[What this task involves]: Please set down only the lines below starting with the line with "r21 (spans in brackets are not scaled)" and going on through the line with "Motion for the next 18", verbatim and without pictures.
━━━━━━━━━━━━━━━━━━━━
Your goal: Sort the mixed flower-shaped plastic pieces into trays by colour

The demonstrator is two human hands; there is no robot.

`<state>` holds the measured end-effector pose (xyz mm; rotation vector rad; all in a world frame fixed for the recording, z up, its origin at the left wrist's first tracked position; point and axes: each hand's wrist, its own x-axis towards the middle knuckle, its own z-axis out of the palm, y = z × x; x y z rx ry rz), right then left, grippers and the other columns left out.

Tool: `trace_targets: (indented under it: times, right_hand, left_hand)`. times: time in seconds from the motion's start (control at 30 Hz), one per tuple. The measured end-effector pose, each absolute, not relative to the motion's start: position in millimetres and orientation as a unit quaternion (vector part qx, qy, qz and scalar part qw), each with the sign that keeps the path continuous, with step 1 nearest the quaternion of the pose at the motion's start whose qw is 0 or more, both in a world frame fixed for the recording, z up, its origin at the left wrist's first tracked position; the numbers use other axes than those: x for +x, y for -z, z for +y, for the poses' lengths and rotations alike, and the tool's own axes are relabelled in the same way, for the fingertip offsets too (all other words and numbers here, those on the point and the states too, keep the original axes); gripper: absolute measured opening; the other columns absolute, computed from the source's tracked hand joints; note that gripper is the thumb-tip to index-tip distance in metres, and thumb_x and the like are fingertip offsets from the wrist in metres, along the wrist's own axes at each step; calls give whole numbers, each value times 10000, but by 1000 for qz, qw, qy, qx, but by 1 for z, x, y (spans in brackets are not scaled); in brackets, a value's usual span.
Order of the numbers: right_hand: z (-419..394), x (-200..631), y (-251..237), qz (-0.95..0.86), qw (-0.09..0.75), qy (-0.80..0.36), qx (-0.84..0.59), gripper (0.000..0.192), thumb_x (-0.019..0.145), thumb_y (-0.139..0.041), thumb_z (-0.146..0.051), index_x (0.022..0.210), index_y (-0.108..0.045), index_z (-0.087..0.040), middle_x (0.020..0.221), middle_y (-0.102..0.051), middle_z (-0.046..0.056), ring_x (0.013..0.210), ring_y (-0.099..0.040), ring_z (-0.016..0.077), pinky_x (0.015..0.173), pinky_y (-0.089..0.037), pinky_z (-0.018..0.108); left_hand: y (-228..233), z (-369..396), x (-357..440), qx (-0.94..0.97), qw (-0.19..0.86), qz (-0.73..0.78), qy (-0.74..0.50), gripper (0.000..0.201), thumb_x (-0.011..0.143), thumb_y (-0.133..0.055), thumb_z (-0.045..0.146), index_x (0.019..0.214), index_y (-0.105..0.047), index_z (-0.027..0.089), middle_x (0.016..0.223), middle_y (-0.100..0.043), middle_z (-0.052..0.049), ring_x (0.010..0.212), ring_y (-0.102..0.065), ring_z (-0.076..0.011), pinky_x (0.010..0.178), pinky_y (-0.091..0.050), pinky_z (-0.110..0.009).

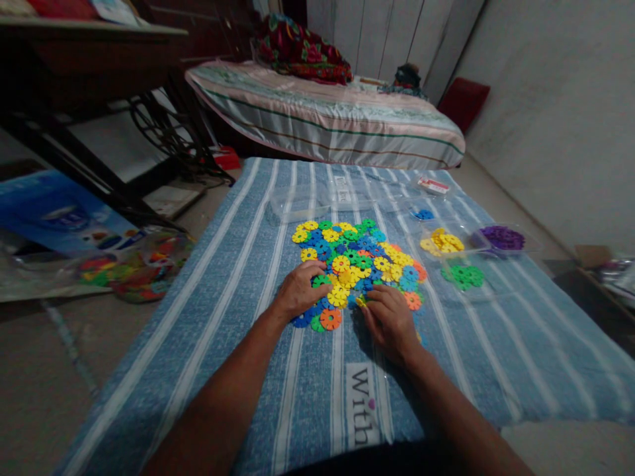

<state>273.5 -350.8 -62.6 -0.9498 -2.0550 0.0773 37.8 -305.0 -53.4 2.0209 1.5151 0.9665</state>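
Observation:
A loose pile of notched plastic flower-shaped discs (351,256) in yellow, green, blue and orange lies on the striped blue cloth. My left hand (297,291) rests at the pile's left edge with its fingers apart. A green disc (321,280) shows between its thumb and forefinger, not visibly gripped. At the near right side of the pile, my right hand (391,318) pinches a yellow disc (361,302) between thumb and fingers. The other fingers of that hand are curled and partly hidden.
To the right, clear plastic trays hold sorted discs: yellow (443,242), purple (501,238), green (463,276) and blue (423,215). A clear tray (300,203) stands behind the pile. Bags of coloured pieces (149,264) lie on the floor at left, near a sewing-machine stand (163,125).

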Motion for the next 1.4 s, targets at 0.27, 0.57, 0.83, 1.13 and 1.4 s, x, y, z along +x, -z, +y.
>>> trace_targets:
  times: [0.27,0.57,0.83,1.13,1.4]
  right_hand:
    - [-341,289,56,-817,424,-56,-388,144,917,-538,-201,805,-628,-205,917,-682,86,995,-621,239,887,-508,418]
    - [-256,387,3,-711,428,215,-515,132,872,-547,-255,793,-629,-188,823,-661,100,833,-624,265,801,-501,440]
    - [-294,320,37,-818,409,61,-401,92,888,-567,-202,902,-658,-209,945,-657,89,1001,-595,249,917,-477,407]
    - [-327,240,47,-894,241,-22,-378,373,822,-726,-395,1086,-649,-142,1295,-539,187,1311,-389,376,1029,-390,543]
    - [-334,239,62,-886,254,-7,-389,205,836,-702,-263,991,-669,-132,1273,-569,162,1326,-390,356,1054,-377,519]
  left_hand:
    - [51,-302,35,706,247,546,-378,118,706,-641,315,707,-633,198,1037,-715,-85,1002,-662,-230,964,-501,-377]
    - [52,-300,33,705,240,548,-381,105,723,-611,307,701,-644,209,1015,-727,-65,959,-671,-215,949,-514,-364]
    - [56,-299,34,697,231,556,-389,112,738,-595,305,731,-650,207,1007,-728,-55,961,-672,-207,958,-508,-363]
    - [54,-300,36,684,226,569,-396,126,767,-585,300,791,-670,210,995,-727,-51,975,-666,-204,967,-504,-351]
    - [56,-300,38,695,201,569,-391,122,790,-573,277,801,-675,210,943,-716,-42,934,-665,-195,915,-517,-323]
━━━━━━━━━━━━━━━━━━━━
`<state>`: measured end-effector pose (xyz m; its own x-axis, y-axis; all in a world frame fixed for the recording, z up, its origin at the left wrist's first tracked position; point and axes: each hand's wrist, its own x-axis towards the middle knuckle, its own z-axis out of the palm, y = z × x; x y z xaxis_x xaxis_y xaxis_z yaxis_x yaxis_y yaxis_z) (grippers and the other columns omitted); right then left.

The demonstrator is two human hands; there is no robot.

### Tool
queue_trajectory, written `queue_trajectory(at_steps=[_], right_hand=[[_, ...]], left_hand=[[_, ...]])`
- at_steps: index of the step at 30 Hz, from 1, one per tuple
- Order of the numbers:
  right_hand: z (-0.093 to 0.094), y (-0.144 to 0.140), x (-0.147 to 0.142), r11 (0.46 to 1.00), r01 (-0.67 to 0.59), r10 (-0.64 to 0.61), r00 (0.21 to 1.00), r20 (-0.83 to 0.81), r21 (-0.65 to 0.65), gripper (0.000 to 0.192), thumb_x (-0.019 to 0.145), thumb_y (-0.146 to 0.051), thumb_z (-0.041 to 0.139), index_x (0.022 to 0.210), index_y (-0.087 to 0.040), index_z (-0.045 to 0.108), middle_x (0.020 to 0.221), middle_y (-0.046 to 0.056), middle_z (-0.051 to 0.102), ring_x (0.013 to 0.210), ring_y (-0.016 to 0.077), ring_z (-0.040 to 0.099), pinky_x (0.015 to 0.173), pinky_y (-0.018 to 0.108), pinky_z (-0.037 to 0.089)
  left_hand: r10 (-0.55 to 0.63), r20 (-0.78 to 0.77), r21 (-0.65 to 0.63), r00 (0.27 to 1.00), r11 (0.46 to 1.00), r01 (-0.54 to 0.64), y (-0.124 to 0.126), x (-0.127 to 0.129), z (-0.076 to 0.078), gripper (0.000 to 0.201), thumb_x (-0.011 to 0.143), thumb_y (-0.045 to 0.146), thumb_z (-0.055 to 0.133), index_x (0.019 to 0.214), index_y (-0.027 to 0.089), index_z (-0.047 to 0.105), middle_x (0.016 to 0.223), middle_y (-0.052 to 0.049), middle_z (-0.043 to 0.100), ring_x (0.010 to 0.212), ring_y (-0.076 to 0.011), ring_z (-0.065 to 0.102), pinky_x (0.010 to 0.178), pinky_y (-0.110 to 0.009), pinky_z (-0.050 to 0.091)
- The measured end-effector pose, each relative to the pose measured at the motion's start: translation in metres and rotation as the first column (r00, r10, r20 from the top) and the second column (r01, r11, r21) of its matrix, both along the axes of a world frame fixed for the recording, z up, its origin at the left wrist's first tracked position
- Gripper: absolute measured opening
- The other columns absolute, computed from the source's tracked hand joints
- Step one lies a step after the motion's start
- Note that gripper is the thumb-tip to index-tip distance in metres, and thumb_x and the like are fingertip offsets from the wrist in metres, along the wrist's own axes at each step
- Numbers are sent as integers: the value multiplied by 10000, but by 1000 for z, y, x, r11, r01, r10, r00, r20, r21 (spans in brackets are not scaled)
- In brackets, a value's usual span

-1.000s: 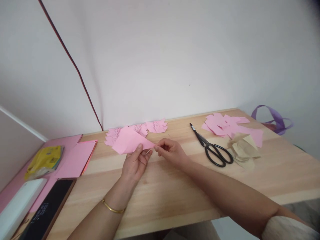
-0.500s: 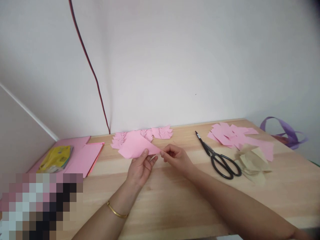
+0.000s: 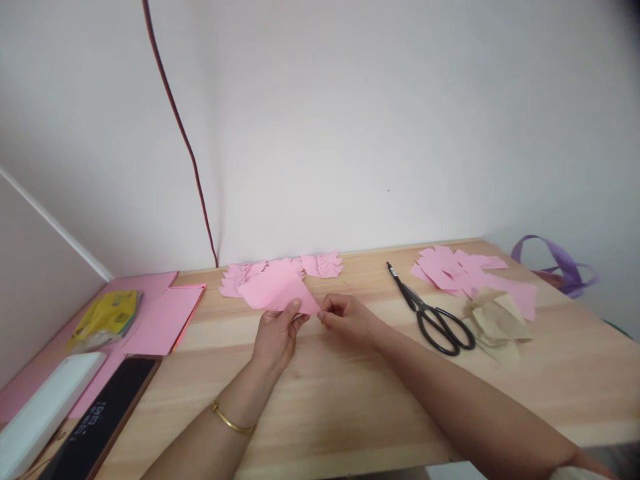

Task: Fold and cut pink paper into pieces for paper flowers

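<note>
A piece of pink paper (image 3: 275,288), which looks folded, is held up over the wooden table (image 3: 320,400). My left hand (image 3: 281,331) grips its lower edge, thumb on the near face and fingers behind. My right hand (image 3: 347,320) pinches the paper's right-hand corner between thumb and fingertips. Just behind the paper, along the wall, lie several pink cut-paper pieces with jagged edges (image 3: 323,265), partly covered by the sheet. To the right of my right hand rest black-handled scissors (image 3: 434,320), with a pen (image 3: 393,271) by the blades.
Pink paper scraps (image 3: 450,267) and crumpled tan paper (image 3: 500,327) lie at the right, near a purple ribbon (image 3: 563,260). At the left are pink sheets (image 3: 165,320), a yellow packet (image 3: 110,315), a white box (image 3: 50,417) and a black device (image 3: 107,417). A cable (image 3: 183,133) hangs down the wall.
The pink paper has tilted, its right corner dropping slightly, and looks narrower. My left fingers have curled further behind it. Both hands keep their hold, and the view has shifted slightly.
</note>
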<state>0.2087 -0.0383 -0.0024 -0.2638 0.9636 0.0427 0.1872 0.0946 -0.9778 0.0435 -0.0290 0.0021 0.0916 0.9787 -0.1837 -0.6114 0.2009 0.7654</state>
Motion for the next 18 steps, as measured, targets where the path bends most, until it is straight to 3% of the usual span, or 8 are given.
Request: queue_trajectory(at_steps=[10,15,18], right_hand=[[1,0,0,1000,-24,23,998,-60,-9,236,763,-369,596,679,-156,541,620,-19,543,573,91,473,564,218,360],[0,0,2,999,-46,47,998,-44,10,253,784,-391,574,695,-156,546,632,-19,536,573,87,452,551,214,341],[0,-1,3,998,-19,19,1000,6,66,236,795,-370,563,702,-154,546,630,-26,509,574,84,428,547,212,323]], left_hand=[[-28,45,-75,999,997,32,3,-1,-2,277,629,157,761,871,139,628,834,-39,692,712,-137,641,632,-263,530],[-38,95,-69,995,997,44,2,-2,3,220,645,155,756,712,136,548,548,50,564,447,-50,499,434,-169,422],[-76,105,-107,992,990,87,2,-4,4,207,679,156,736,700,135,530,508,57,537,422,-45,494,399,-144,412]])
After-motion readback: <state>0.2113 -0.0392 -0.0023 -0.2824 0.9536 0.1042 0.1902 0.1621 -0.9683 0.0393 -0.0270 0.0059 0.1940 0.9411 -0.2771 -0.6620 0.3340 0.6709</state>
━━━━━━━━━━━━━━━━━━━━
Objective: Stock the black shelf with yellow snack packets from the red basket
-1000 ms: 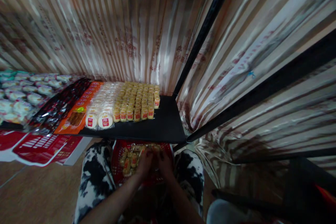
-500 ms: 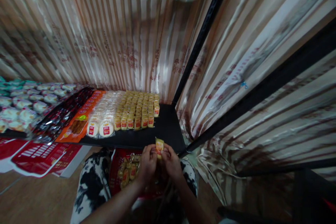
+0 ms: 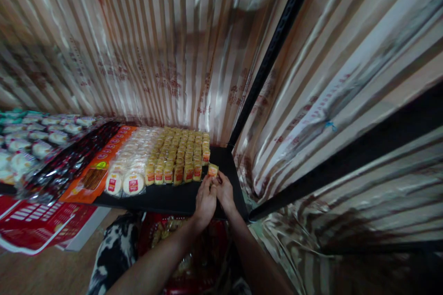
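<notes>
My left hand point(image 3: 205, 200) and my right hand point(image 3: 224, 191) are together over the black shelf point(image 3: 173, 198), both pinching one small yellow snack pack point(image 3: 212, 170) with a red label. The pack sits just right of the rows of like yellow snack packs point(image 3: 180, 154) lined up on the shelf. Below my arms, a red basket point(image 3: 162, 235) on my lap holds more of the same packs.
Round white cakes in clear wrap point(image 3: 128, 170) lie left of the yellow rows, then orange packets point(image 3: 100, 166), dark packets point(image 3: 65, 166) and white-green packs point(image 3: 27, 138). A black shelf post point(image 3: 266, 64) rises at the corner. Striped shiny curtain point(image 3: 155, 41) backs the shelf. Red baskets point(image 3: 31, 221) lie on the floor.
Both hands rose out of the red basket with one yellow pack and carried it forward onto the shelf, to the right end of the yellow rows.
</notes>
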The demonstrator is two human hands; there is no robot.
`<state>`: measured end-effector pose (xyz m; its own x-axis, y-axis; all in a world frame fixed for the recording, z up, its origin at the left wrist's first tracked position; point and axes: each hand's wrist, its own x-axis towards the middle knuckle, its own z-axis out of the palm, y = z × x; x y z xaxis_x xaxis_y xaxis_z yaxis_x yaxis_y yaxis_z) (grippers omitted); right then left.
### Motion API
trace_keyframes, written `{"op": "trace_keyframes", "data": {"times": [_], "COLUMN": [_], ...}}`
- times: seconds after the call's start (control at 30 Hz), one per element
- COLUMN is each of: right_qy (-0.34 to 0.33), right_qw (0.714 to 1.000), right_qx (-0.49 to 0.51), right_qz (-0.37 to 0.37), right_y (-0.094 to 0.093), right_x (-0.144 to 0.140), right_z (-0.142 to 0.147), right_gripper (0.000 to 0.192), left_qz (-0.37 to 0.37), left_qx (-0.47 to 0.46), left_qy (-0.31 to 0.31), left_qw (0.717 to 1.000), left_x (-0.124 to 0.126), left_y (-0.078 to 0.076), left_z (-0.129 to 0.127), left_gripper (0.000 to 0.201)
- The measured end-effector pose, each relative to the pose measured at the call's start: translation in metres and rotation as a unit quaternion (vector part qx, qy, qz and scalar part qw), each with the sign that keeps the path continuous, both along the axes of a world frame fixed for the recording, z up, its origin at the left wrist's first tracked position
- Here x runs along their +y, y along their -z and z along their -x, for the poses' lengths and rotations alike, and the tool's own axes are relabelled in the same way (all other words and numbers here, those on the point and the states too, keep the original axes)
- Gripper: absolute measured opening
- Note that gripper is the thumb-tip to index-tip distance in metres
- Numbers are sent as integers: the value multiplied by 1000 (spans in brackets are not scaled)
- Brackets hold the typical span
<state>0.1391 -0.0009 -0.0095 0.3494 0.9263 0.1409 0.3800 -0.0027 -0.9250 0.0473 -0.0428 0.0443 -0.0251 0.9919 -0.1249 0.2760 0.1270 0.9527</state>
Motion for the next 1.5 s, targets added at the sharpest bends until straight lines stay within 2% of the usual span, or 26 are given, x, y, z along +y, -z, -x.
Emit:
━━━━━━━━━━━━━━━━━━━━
[Solution for this problem]:
- Numbers are sent as integers: the value multiplied by 10000, but by 1000 for z, y, x, r11, r01, r10, r00, r20, r21 (spans in brackets are not scaled)
- In brackets, a value's usual span

-1.000s: 
-0.500s: 
+0.000s: 

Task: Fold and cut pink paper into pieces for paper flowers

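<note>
A piece of pink paper (image 3: 275,288), which looks folded, is held up over the wooden table (image 3: 320,400). My left hand (image 3: 281,331) grips its lower edge, thumb on the near face and fingers behind. My right hand (image 3: 347,320) pinches the paper's right-hand corner between thumb and fingertips. Just behind the paper, along the wall, lie several pink cut-paper pieces with jagged edges (image 3: 323,265), partly covered by the sheet. To the right of my right hand rest black-handled scissors (image 3: 434,320), with a pen (image 3: 393,271) by the blades.
Pink paper scraps (image 3: 450,267) and crumpled tan paper (image 3: 500,327) lie at the right, near a purple ribbon (image 3: 563,260). At the left are pink sheets (image 3: 165,320), a yellow packet (image 3: 110,315), a white box (image 3: 50,417) and a black device (image 3: 107,417). A cable (image 3: 183,133) hangs down the wall.
The pink paper has tilted, its right corner dropping slightly, and looks narrower. My left fingers have curled further behind it. Both hands keep their hold, and the view has shifted slightly.
</note>
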<state>0.2087 -0.0383 -0.0024 -0.2638 0.9636 0.0427 0.1872 0.0946 -0.9778 0.0435 -0.0290 0.0021 0.0916 0.9787 -0.1837 -0.6114 0.2009 0.7654</state>
Motion for the next 18 steps, as measured, targets where the path bends most, until it is straight to 3% of the usual span, or 8 are given.

That finishes the output for this exercise.